Il resoconto di questi primi tre mesi di lavoro sulla panchina omniana. «Mi aspettavo decisamente di più – osserva mister De Candia – non pensavo di incontrare tante difficoltà, vista dall’esterno non mi sembrava fosse una squadra con dei problemi, forse anche per colpa mia che non li ho inquadrati subito. Sono arrivato quando il mercato si era chiuso da poco, ed il lasso di tempo dal mio arrivo alla riapertura della sessione invernale è stato piuttosto lungo. Ho dovuto gestire una struttura per me sconosciuta, tranne per i giocatori che conoscevo tutti. Se devo dare un voto al mio lavoro, direi un quasi sufficiente».

«In parecchie circostanze ci siamo anche espressi bene però non abbiamo capitalizzato – aggiunge –. La partita migliore è stata quella di Corato, abbiamo fatto una buona gara; la peggiore col Casarano, abbiamo giocato esattamente al contrario di come dovremmo giocare. Con i nuovi innesti col Molfetta abbiamo fatto una buonissima gara, abbiamo sofferto contro una squadra ben organizzata e abbiamo dimostrato di saper soffrire come dovrebbe fare una squadra che ha degli obiettivi. Prima non lo sapevamo fare, e la partita di Gallipoli – dove abbiamo fatto un gran bel primo tempo – ci ha dato la consapevolezza di essere una squadra che non si è mai disunita ed è stata in grado di riprendere una situazione quasi disperata. C’è stato un pizzico di sfortuna, ad Avetrana in particolare, due tiri subiti e due gol; col Barletta anche ma siamo stati pure confusionari».

Parentesi mercato.«A dicembre siamo intervenuti nel sostituire gente che non rispondevano alle mie esigenze. Abbiamo fatto il massimo in relazione a quello che si poteva fare, il mercato invernale non ti offre le possibilità che puoi avere a giugno, i giocatori sono vincolati ora dalle società, ce ne sono di meno a disposizione. Abbiamo fatto il massimo e raggiunti tutti gli obiettivi compatibili con quello che si poteva fare in questo momento, non ci possiamo rimproverare nulla».

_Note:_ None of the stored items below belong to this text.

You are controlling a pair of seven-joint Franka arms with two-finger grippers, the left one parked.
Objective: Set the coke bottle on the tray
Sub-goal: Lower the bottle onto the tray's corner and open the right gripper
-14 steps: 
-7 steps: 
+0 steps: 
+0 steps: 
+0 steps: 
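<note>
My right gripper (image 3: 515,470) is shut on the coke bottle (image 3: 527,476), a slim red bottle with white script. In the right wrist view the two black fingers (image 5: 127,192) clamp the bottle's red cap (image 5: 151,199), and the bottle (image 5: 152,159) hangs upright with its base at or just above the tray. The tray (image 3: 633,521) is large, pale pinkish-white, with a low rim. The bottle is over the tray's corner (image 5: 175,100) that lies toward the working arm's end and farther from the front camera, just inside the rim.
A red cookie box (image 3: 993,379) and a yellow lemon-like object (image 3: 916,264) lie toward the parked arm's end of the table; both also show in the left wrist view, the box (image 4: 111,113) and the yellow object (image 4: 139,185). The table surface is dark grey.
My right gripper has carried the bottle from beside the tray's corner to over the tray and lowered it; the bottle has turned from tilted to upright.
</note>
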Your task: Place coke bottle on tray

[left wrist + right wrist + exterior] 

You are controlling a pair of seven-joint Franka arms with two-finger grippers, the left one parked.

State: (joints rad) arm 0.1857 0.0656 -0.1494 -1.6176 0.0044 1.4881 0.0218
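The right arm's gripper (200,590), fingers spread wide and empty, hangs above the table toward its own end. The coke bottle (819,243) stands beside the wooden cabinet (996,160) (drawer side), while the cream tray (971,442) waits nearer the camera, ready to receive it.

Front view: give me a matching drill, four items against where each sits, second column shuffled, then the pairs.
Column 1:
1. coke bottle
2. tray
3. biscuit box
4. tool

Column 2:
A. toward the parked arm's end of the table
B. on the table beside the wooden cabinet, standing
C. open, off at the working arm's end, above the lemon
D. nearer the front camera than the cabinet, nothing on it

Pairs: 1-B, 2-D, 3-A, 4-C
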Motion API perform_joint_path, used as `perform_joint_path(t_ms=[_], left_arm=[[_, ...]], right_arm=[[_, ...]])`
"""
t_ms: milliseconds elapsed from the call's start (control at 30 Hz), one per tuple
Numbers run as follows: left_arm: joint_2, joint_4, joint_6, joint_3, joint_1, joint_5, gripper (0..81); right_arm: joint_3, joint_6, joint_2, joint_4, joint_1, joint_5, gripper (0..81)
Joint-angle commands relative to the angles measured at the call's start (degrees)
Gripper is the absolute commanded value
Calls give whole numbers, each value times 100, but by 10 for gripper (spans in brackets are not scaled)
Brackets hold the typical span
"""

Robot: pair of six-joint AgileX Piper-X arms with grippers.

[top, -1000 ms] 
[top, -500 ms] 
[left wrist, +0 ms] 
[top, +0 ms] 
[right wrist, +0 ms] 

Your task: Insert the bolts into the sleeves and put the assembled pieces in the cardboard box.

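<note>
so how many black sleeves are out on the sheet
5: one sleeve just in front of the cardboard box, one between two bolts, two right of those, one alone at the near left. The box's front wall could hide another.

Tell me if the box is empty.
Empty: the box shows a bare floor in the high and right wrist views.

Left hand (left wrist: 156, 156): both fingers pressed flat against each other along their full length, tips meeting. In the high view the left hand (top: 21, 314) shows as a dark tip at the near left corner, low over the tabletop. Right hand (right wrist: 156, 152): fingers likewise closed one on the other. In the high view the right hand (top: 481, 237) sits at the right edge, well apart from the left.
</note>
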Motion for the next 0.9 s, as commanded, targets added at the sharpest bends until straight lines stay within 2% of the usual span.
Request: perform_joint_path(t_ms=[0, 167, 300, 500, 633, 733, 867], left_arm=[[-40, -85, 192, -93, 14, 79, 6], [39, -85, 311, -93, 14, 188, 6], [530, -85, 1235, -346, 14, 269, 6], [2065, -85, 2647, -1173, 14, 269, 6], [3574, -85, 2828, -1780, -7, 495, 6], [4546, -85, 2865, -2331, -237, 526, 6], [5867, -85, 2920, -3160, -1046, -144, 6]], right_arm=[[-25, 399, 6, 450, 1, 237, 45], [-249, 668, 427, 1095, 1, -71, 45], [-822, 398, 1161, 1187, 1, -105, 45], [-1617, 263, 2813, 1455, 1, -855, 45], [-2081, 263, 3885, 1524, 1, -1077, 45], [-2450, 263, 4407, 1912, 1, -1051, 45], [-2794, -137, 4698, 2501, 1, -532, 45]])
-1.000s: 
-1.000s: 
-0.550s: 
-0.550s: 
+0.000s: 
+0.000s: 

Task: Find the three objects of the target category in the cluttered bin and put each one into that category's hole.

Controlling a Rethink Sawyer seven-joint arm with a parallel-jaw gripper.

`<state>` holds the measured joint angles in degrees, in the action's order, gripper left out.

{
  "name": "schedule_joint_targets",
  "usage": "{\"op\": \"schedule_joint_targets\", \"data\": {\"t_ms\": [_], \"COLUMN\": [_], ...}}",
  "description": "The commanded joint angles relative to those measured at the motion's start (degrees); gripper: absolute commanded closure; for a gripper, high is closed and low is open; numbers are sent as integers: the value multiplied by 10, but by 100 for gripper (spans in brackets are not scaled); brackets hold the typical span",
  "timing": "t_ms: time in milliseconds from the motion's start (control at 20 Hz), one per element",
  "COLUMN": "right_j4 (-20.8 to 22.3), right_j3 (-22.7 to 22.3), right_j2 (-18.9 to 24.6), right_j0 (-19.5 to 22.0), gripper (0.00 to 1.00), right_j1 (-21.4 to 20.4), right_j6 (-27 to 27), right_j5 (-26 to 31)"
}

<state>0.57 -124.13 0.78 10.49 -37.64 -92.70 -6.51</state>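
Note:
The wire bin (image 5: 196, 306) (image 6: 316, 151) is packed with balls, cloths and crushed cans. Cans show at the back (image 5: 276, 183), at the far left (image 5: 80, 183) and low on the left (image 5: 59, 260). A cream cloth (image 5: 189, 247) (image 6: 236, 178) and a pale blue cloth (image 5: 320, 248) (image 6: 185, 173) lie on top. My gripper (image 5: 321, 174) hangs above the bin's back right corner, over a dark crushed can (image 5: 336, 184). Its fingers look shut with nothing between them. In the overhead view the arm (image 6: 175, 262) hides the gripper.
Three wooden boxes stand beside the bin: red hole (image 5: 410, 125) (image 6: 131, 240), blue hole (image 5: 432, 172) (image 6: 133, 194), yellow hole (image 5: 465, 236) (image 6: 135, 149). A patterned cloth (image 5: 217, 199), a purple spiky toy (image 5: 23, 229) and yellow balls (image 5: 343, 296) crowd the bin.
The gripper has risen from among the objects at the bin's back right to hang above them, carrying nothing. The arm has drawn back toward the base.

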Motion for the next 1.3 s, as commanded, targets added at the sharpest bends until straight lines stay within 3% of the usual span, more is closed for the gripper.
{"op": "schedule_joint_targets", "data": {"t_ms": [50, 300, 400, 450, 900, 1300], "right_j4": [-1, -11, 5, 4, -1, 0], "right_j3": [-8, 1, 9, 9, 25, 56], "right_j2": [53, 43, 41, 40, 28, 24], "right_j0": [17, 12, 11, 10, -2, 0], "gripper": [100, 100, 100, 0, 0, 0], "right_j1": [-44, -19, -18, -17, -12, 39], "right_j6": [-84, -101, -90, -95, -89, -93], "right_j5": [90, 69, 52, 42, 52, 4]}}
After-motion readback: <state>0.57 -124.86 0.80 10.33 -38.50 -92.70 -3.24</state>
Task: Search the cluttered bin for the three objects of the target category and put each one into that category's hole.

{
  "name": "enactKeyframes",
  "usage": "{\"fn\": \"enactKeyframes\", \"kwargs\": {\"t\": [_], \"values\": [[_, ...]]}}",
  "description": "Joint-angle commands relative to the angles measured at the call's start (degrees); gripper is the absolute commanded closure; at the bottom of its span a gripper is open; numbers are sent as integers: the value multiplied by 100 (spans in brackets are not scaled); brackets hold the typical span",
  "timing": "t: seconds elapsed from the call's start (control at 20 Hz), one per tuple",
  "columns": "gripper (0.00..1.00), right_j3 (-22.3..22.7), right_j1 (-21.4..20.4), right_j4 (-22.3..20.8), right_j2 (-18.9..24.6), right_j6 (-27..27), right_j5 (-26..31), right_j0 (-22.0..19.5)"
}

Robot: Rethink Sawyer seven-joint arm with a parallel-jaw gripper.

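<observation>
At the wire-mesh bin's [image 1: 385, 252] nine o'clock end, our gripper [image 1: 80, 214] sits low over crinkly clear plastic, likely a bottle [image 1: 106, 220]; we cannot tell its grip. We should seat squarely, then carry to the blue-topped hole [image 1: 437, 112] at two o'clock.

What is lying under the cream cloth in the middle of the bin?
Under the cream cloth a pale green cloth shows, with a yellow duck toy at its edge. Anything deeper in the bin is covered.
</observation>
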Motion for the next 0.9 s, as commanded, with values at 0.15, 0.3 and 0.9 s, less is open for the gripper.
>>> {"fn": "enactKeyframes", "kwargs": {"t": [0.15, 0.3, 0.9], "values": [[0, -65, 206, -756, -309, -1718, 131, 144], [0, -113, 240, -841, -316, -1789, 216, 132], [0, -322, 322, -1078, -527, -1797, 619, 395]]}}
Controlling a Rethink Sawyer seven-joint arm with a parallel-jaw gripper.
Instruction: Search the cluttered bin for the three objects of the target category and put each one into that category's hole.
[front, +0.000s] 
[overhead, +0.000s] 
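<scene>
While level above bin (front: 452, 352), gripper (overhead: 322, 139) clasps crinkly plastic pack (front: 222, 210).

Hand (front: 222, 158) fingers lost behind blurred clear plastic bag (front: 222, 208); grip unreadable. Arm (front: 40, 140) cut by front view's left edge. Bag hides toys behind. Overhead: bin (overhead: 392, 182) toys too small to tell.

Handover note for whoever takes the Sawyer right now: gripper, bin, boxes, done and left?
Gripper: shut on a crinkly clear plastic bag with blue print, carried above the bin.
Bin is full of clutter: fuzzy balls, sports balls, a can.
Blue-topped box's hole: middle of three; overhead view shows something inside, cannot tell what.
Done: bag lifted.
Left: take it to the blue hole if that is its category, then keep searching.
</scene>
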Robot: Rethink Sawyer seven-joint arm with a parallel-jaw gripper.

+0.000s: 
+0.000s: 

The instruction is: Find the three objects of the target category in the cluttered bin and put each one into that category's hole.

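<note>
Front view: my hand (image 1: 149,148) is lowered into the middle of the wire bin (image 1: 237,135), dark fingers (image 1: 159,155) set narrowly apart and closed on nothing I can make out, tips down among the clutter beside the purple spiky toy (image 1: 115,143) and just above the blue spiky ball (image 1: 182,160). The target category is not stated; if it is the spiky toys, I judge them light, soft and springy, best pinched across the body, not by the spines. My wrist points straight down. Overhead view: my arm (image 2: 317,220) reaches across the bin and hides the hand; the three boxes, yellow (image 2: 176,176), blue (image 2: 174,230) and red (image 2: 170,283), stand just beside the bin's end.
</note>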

Cosa ha provato a dare Pasquale De Candia all’Omnia? «Dal mio arrivo ho provato a mettere le mie esperienze e le mie conoscenze a disposizione della società – spiega –, alla base di una squadra forte ci deve essere una grossa organizzazione societaria e logistica e poi di pari passo l’importanza della squadra. Quando parlo con la società trovo sempre gente ricettiva, che ascolta, vuol dire che cercano di capire e crescere. Siamo dilettanti ma a me piace lavorare in maniera professionale».

Il nuovo anno parte col derby, una partita speciale per tanti motivi.«La partita è importantissima per la classifica, poi coincide col derby ed ha tutto un sapore diverso, ti dà delle emozioni diverse – evidenzia –. Lo scorso anno sono stato alla grande, partimmo in sordina per poi fare un grande campionato. Non so come reagirò, non do molto a vedere le mie emozioni anche se presumo nel prepartita sarò sicuramente teso ed emozionato, poi ci sarà la partita e sarà il mio unico pensiero. Io ho dato il massimo lo scorso anno e quello conta, ho provato a sbagliare il meno possibile, poi sta agli altri giudicare in maniera più o meno obiettiva».

Dove può arrivare l’Omnia? «In alto, può arrivare a giocarsela fino alla fine, ma dobbiamo continuare nell’atteggiamento di squadra – conclude il tecnico molfettese –, se torniamo al passato, quando emergeva il singolo per delle cose positive e la squadre per le negative, non andremo da nessuna parte. Stiamo diventando ora sempre più squadra, da tre-quattro partite, anche con chi è andato via, abbiamo dimostrato di essere in crescita. Continuando così possiamo arrivare fino in fondo».